Sex is always a hot topic. "Sex sells!" we are told as we see scantily clad women lying on the bonnets of cars; or Kylie Jenner in her underwear, pouting at the camera, advertising her new lip kit.
Conversely, we have also been taught so much about the physical risks of sex (such as infections and diseases) that we often forget the risks are not only physical.
Obviously, the Bible frowns upon any sex outside of marriage, which often seems old-fashioned or a little backward.
Most non-Christians reject Christian rules anyway.
Casual sex has become normal. In response, churches and leaders focus on teaching abstinence to their youth and young adult groups, often with poor results.
But what if the opposite of casual sex is not a "no sex" rule?

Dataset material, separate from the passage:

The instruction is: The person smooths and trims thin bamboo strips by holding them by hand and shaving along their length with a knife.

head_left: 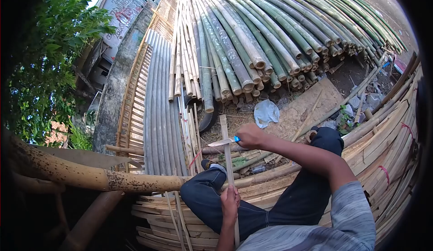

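My left hand [230,199] is closed around the lower part of a long, narrow bamboo strip [228,163], just above my lap. The strip stands nearly upright in view, its far end reaching past my right hand. In my right hand [251,136], fingers wrapped tight, is a knife whose blue handle [237,139] shows only in part. Its pale blade [220,143] points left and crosses the strip near the upper end. Whether the edge is biting into the strip, I cannot tell.
Stacked bamboo poles [248,34] fill the ground ahead. Split bamboo strips [374,156] lie in bundles beneath and right of me. A thick yellow bamboo pole [122,181] juts in from the left. Corrugated sheeting [160,107] and a white plastic bag [266,113] lie beyond my feet.
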### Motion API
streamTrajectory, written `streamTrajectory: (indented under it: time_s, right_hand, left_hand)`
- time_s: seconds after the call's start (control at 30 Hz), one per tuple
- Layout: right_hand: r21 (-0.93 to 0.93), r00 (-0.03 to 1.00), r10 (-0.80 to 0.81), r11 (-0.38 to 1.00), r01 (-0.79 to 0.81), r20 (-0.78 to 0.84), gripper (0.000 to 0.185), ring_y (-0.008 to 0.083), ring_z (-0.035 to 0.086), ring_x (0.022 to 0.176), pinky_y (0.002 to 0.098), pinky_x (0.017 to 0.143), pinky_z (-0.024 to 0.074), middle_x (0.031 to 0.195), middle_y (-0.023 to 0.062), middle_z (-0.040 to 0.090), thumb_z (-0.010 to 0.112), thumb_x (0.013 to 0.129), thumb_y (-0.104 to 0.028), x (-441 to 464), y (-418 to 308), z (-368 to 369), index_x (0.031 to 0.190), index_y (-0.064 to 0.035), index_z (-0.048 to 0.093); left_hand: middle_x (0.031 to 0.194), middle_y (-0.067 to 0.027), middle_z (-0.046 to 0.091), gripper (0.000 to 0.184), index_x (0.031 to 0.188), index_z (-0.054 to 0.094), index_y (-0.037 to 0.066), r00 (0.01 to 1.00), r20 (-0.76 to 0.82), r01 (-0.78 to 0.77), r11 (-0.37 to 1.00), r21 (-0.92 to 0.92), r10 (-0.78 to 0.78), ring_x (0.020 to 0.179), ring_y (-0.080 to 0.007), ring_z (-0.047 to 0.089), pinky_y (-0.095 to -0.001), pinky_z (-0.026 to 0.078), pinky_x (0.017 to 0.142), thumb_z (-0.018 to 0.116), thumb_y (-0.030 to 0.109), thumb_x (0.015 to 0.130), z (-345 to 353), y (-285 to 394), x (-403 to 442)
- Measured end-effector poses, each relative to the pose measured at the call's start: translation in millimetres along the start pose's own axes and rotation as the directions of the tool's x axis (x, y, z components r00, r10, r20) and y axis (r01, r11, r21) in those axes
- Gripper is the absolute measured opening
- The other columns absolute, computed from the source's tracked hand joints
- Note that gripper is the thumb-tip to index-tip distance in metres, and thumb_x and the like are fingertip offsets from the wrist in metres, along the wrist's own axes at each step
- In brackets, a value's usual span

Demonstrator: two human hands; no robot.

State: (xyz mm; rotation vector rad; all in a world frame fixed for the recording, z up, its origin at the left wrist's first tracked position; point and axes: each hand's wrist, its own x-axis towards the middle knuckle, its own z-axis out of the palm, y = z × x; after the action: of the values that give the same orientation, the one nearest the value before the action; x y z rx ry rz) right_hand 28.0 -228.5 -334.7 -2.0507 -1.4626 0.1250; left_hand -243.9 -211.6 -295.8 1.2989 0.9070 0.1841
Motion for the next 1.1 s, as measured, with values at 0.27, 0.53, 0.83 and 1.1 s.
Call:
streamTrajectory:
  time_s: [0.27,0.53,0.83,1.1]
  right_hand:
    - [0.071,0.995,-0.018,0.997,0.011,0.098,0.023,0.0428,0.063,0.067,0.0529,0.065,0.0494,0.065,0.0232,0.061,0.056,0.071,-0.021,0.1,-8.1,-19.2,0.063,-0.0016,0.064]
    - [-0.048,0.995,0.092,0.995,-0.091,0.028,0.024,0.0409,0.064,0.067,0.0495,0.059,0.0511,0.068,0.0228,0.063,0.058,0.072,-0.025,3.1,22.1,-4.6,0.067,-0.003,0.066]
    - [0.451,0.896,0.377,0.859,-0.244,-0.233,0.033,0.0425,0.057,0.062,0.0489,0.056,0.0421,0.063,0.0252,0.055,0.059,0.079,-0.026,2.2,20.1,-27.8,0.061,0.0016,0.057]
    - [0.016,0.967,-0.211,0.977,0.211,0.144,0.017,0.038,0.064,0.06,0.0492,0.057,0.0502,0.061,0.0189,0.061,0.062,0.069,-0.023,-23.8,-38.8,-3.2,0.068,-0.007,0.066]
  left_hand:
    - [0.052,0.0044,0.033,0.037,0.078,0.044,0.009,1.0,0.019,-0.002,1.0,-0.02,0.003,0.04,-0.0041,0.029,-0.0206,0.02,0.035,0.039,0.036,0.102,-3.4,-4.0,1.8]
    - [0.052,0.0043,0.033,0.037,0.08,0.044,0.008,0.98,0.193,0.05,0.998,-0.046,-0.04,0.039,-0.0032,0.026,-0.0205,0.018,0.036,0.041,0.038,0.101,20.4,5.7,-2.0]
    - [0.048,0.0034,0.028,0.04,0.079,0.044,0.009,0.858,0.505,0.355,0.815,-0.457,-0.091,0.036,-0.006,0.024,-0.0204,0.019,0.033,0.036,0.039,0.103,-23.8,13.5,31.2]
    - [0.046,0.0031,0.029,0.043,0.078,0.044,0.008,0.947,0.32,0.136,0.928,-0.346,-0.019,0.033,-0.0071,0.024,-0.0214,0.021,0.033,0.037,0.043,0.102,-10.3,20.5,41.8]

What if it's actually learning to love and value every human being the way Jesus instructs us to? (This is both harder than blindly following a rule but also somehow easier—because the focus changes)
Recently Kate Bryan wrote a much commented upon article published on a mainstream news site saying, "...chastity does mean not having sex before marriage, but it also means striving toward the perfection of love. We must all aim to love ourselves and to love others in the most perfect way possible—this is chastity in its fullness."
Real love and respect cover situations rules cannot.
My story
Because sex is fascinating, I discussed it with friends constantly as a teenager. However despite this slightly unhealthy, or perhaps completely normal (depending on who you ask), obsession with sex, I never took it lightly.
When I finally did decide to have sex, we fell deeply, irreversibly in love. At the time neither of us were Christians.
It was when I experienced this love—the proper kind of love where you want the best for another person—that the definition of risky sex changed for me.
A new risk
In health class at school we were taught about the risks of sex: sexually transmitted infections, unwanted pregnancy, feeling pressured or regretting drunk decisions. We were taught how to manage these risks while also being taught that it was normal to have sex with many partners over your life.
Nevertheless at 18 I learnt a whole new set of dangers inherent in sex, which no teacher or teenage conversation ever covered.
I realised that this man had put his heart in my hands; and somehow, by accident I had put my heart in his.
In my grasp was the key to destroying another person's self-worth: he believed the world was a good place and I could change him forever and ruin that. I realised that I never wanted to be that person.
Any sort of unfaithfulness, promiscuity or sex outside of marriage has the potential to hurt to someone, even in this age of sexual openness and exploration.
People not rules
In the Bible, Ephesians chapter 5, verse 33 reminds us that we must love our spouses as much as we love ourselves and have respect for each other.
I don't believe in following rules, but I do believe every human deserves respect in their intimacy. Everyone needs to feel protected and safe in their sex life.
So my belief now, that sex is for marriage alone, is not because of an old-fashioned view that women should be virgins and sold to men for breeding purposes. It's not because some old book makes the rules. It's because of the knowledge that anything less than perfect love damages another person. It's because infidelity and promiscuity hurts people.
As children of God we want to remember that every person is made in his image and everyone is worthy of the utmost respect.
If all of our decisions were made with a desire to protect and honour everyone involved (including ourselves), we would be making good decisions, regardless of any rules.
Imagine a world where we all did so and sex was no longer risky at all.
Kara Greening trained in biology, works in chemistry and wonders about the physics of the TARDIS. She is passionate about exploring her faith. She lives with her husband, a primary school teacher. They have two cats: a senior cat named Sampson and a recently acquired kitten that is currently nameless. No-name just jumped feet first into Kara's mug of coffee and spilt it over the laptop.